В спорах того времени он занимал центристскую (то есть умеренную) позицию. Он утверждал, в отличие от крайних националистов и имперских реваншистов[221]
, что права соотечественников должны отстаиваться «законными» и «политическими» средствами[222]. В своей риторике он исключал использование военной силы и заявлял о своем желании, чтобы русские в ближнем зарубежье оставались на месте, а не эмигрировали обратно в Россию[223]. Он рассматривал вопрос об их политических правах в этих странах как вопрос, который должен быть предметом обсуждения на международных переговорах и закрепления в межгосударственных договорах[224]. Он призывал западные правительства и международные организации присоединиться к защите этих якобы оказавшихся в трудном положении и преследуемых групп населения, обосновывая это международными конвенциями по правам человека[225].Безусловно, в самом кабинете Ельцина имелись противоположные мнения. Министр обороны Грачев время от времени делал язвительные заявления, которые подчеркивали умеренность замечаний Ельцина или противоречили им[226]
. Более того, реальная политика Москвы в ближнем зарубежье порой основывалась на угрозах применения силы или материальном принуждении[227]. Сам Ельцин колебался между определением этих групп в ближнем зарубежье, основанным на этнической принадлежности, и таким определением, которое также включало бы многие миллионы нерусских («русскоязычное население»)[228].Таким образом, сохранялись противоречия между распространением Ельциным предполагаемых прав на защиту со стороны России на этнических русских и русскоязычных жителей ближнего зарубежья с его одновременным убеждением в том, что внутри России гражданство следует определять исходя из территориальных, а не этнических критериев. Это противоречие отражало интеллектуальные и политические дилеммы формирования не основанной на этнической принадлежности стратегии построения нации в постимперском контексте ее рассеянного состояния и конкурирующих стратегий ее построения. Возможно, это была наилучшая смесь несовместимых предпосылок, которую только мог бы надеяться придумать любой либеральный политик того времени. Но Ельцин, двигаясь вперед, обещал уравновесить и устранить это противоречие.

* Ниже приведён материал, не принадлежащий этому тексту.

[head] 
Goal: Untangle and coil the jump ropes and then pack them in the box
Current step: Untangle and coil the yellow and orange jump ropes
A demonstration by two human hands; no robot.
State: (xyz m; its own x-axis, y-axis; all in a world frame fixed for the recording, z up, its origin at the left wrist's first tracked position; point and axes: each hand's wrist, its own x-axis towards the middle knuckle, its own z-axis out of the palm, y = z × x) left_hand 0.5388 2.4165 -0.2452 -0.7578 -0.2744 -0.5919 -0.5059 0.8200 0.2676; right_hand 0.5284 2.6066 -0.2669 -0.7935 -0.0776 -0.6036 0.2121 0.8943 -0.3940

Построение нового экономического порядка
Одна из наиболее неотложных задач, с которыми Ельцин столкнулся осенью 1991 года, состояла в том, чтобы определиться со стратегией спасения тонущей российской экономики. Он побеседовал с несколькими экономистами и людьми, связанными с экономической деятельностью, ища их совета и оценивая их пригодность к занятию должностей в администрации. Он остановился на малоизвестном экономисте по имени Егор Гайдар, который убедил его в том, что без сильного лекарства российская экономика рухнет. Гайдар предлагал предотвратить этот коллапс с помощью стратегии быстрой трансформации, которую в Латинской Америке и Польше назвали шоковой терапией. Он планировал положить конец контролю цен, сбалансировать государственный бюджет за счет резкого сокращения субсидий промышленности и сельскому хозяйству и демонополизировать экономику за счет быстрой приватизации государственных активов. Результатом, как он утверждал, будет экономическая стабилизация, введение конкурентной рыночной экономики и, в конечном итоге, производство в больших количествах таких товаров, которые потребители действительно захотят покупать. Так обстояло дело в теории[229]
.Ельцин этому поверил, вероятно, по причинам как личного, так и политического характера. Он был свидетелем экономического развала, имевшего место в стране на тот момент, но ему также импонировала революционная стратегия построения в России нового экономического порядка. Шоковая терапия обещала быстрые результаты на макроэкономическом уровне, без прокрастинации и компромиссов, которые он критиковал в политике Горбачева[230]
. Она напоминала о кампанейщине, командном стиле и «борьбе» – общих чертах сталинской и постсталинской административной культуры, в которой был воспитан Ельцин и которая была характерна для стиля его руководства в Свердловске и Москве. Как отмечает Федоров, она заполнила когнитивный вакуум, образовавшийся в результате исчезновения всякой уверенности в прежней идеологии, а также апеллировала к менталитету агитаторов: она была проста, имела четко сформулированные принципы и требовала решительности и политической твердости для реализации [Федоров 1995: 27, 28, 55][231].